The mechanism of these very delayed large injection site reactions is unknown. Arthus reactions would be expected to occur sooner and would also require prior sensitization. The publication cited above speculated that the reactions constitute a delayed type or T cell–mediated hypersensitivity supported by a skin biopsy of one of the late local reactions. Delayed type hypersensitivity reactions would also be expected to occur sooner and typically require prior sensitization, although reactions with primary exposures may also be possible. Unlike conventional vaccines where the immunizing agent is a killed or attenuated component of the infectious agent, these mRNA vaccines require translation of the mRNA to generate endogenously produced viral spike protein to which the immune response is generated. It is possible that the delayed appearance of these reactions is related to this delayed appearance of protein. Also unknown is why the reactions would not recur with the second dose. The humoral or cellular immune response generated by the first dose could presumably moderate any reaction to the second dose.
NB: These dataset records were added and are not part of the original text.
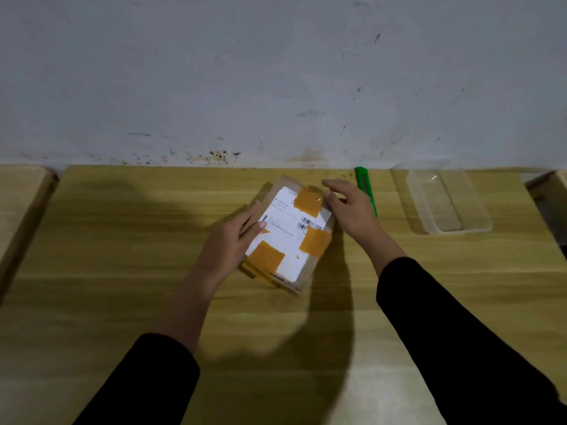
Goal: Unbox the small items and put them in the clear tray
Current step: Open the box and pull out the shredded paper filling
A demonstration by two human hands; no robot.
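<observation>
Near the middle of the worktop (pixel 122 271), slightly toward its far edge, a cardboard box (pixel 288 234) lies flat and skewed to the edges. Its top face carries a white shipping label with barcodes and three orange tape patches; the flaps appear sealed.

The left hand (pixel 233 234) grips the box at its left side: the thumb lies on the label, the fingers press against the box's left edge. The hand is closed on the box, not spread.

The right hand (pixel 349 207) is at the box's far right corner, palm down, fingers extended and loosely together. The fingertips are at or just over the corner; actual contact cannot be confirmed, and the hand grips nothing visible. Both forearms show black sleeves.

A green utility knife (pixel 366 191) lies on the worktop just beyond the right hand, partly hidden by it, its far end near the back edge by the wall.

The clear tray (pixel 478 210) sits toward the far right corner of the worktop, well apart from the box, to the right of the knife. No items are visible in it.

A stained grey wall (pixel 276 72) runs along the back edge.
</observation>
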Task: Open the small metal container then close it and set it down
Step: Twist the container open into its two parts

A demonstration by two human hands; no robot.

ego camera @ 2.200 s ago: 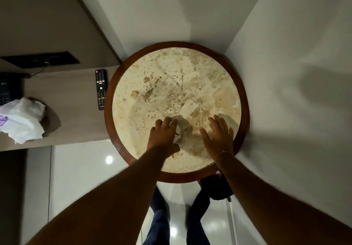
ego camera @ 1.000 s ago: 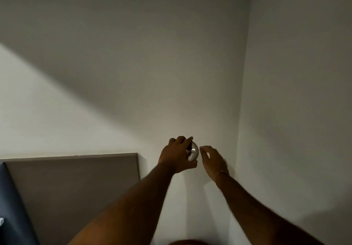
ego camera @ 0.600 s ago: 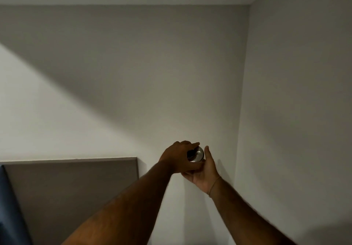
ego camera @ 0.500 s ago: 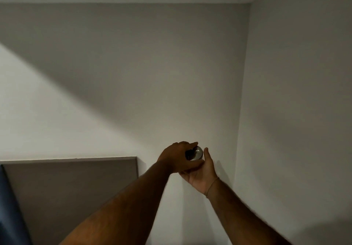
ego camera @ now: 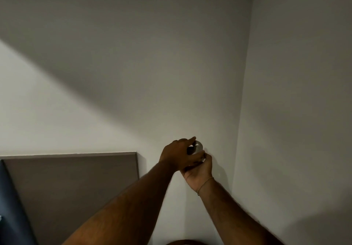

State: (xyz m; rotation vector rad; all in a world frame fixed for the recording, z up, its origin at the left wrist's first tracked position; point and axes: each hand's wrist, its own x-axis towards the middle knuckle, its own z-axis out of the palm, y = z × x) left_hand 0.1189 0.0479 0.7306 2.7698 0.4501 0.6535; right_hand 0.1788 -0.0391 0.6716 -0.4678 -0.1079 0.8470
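Left hand (ego camera: 177, 154) gripping small metal container (ego camera: 198, 147) top, right hand (ego camera: 199, 170) cupping beneath, open wall (ego camera: 133, 73) behind

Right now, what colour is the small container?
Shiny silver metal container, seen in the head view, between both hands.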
Although these very delayed large injection site reactions may be of concern to patients and providers, they are self-limited and appear not to recur with second doses, although some patients may have reactions similar in appearance but earlier in onset after their second doses. We recommend that patients who have had such reactions receive their second doses on time in the usual manner without any special precautions.